What the task requires:
Which lines below include "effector"? Copy them all.

START Provided data

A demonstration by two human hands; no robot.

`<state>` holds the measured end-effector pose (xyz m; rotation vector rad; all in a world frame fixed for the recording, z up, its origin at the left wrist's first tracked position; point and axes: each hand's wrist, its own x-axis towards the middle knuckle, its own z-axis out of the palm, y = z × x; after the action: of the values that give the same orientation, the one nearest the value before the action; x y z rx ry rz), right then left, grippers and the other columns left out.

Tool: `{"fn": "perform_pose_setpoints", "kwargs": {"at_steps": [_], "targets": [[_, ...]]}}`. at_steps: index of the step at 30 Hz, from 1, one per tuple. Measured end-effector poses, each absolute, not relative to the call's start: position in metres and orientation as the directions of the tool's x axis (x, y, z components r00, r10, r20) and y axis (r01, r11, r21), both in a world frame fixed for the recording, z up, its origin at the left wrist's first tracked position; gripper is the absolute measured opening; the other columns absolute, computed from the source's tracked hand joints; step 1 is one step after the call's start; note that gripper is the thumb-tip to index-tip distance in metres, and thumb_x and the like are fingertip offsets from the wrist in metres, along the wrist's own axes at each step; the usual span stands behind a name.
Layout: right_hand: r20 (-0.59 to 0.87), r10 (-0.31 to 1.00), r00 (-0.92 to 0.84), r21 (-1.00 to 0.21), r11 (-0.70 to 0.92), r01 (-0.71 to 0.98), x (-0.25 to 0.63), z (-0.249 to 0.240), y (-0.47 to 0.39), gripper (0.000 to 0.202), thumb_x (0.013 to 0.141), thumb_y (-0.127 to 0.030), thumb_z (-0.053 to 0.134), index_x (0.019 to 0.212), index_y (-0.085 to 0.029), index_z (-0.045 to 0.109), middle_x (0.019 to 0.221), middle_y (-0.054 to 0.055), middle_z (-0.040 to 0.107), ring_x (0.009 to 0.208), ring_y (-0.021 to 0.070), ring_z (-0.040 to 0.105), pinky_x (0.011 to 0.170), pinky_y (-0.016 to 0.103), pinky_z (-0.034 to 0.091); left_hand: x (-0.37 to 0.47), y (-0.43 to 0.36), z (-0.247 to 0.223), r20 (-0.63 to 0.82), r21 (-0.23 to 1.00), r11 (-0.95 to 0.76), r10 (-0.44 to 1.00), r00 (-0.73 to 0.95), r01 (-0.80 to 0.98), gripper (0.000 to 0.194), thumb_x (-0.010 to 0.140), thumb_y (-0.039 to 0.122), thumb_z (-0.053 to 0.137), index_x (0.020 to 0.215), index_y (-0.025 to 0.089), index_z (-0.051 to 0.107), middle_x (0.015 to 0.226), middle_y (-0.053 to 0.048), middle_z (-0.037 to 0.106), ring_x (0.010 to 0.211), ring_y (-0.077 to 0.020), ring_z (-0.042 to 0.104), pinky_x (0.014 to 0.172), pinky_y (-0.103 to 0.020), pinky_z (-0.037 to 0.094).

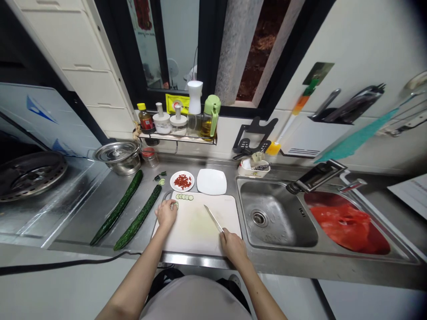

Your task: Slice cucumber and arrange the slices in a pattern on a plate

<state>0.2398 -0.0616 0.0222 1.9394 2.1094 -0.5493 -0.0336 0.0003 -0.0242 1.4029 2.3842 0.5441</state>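
Observation:
My right hand (233, 246) grips the handle of a kitchen knife (213, 217), its blade angled up and left over the white cutting board (207, 238). At the board's left edge, my left hand (166, 213) pinches a cucumber slice (175, 204) between thumb and fingers; how many slices it holds is unclear. Just above it, several cucumber slices (184, 197) lie overlapped in a row along the board's top edge. Two long whole-looking cucumbers, one nearer (140, 218) and one farther left (118, 206), rest on the steel counter beside the board.
Behind the board stand a small plate of chopped red pieces (182, 181) and a white plate (211, 181). Cucumber end scraps (160, 178) lie left of them. A steel sink (276, 213) is at right, a lidded pot (120, 155) at back left, a seasoning shelf (180, 138) above.

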Motion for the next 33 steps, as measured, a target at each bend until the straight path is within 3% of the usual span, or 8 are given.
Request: {"fn": "perform_pose_setpoints", "kwargs": {"at_steps": [8, 14, 22, 28, 33], "targets": [[-0.395, 0.911, -0.116, -0.111, 0.078, 0.991, 0.240, 0.020, -0.060, 0.037, 0.099, -0.030, 0.026, 0.112, -0.018, 0.059, 0.095, 0.012, 0.071, 0.091, 0.0234, 0.067, 0.073, 0.030, 0.042, -0.004, 0.020, -0.021, -0.022, 0.489, 0.321, 0.934, -0.356, 0.811, 0.031, 0.085, 0.032, 0.049, 0.110, 0.030, 0.068, 0.116, -0.007, 0.061, 0.110, -0.0288, 0.050, 0.094, -0.044, 0.033], [-0.412, 0.901, -0.138, -0.112, 0.101, 0.989, 0.239, 0.019, -0.057, 0.035, 0.098, -0.028, 0.028, 0.110, -0.017, 0.059, 0.096, 0.013, 0.071, 0.093, 0.0238, 0.067, 0.074, 0.030, 0.043, 0.015, 0.036, -0.023, -0.053, 0.388, 0.272, 0.961, -0.273, 0.881, 0.037, 0.086, 0.035, 0.050, 0.119, 0.030, 0.064, 0.117, -0.010, 0.057, 0.111, -0.0302, 0.046, 0.093, -0.045, 0.032], [-0.427, 0.893, -0.144, -0.115, 0.104, 0.988, 0.239, 0.017, -0.054, 0.035, 0.097, -0.026, 0.028, 0.108, -0.017, 0.060, 0.097, 0.014, 0.071, 0.093, 0.0242, 0.067, 0.075, 0.031, 0.042, 0.016, 0.047, -0.027, -0.032, 0.300, 0.245, 0.969, -0.246, 0.922, 0.027, 0.086, 0.030, 0.052, 0.107, 0.028, 0.067, 0.117, -0.010, 0.057, 0.112, -0.0299, 0.045, 0.091, -0.043, 0.032], [-0.406, 0.903, -0.142, -0.121, 0.101, 0.988, 0.240, 0.015, -0.054, 0.034, 0.097, -0.026, 0.029, 0.108, -0.018, 0.060, 0.096, 0.013, 0.071, 0.093, 0.0229, 0.067, 0.076, 0.030, 0.042, 0.017, 0.046, -0.023, -0.043, 0.341, 0.238, 0.970, -0.238, 0.909, 0.022, 0.085, 0.025, 0.051, 0.102, 0.025, 0.065, 0.109, -0.008, 0.065, 0.108, -0.0278, 0.051, 0.089, -0.041, 0.031], [-0.403, 0.903, -0.147, -0.122, 0.106, 0.987, 0.240, 0.014, -0.055, 0.034, 0.097, -0.026, 0.029, 0.108, -0.017, 0.060, 0.097, 0.013, 0.071, 0.093, 0.0228, 0.067, 0.076, 0.030, 0.042, 0.021, 0.037, -0.013, -0.151, 0.490, 0.328, 0.944, -0.292, 0.807, 0.020, 0.085, 0.023, 0.049, 0.097, 0.027, 0.064, 0.096, -0.002, 0.071, 0.100, -0.0224, 0.059, 0.088, -0.037, 0.033]]}}
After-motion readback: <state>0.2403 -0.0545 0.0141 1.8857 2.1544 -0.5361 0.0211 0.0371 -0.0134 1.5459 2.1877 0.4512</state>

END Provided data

Your response:
`<state>` holds the measured end-effector pose (xyz m; rotation vector rad; all in a world frame fixed for the recording, z up, its origin at the left wrist's first tracked position; point and axes: each hand's wrist, its own x-axis towards the middle knuckle, its own z-axis out of the palm, y = z × x; after the action: of the values that give the same orientation, the one nearest the value before the action; x y z rx ry rz), right then left, grippers and the other columns left out.
Tool: `{"fn": "perform_pose_setpoints", "kwargs": {"at_steps": [_], "targets": [[_, ...]]}}`. at_steps: index of the step at 30 Hz, from 1, one per tuple. Measured end-effector poses, each absolute, not relative to the call's start: position in metres and orientation as the directions of the tool's x axis (x, y, z components r00, r10, r20) and y axis (r01, r11, r21), both in a world frame fixed for the recording, z up, its origin at the left wrist's first tracked position; gripper is the absolute measured opening; the other columns absolute, computed from the source's tracked hand joints; step 1 is one step after the call's start; note that gripper is the thumb-tip to index-tip distance in metres, and thumb_x and the like are fingertip offsets from the wrist in metres, along the wrist's own axes at each step; the usual span stands behind a name.

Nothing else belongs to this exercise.